__WORK TO BE COMPLETED__. A complete, exact retyping of the data below is required.

__GIVEN INFORMATION__.
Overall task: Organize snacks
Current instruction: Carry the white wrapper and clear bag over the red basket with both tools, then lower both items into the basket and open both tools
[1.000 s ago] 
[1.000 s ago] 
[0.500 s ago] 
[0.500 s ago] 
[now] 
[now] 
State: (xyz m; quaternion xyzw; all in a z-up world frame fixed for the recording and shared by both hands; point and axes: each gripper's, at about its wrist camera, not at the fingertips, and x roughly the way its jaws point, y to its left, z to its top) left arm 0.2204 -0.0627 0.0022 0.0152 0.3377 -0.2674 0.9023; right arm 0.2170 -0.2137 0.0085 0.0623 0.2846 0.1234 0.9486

__REPLY TO THE EXERCISE__.
Overall task: Organize snacks
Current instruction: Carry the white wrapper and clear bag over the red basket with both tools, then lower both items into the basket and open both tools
[1.000 s ago] 
[1.000 s ago] 
[0.500 s ago] 
[0.500 s ago] 
[now] 
[now] 
State: (xyz m; quaternion xyzw; all in a z-up world frame fixed for the recording and shared by both hands; point and axes: each gripper's, at about its wrist camera, not at the fingertips, and x roughly the way its jaws point, y to its left, z to its top) left arm 0.2204 -0.0627 0.0022 0.0152 0.3377 -0.2674 0.9023; right arm 0.2170 -0.2137 0.0085 0.0623 0.2846 0.1234 0.9486

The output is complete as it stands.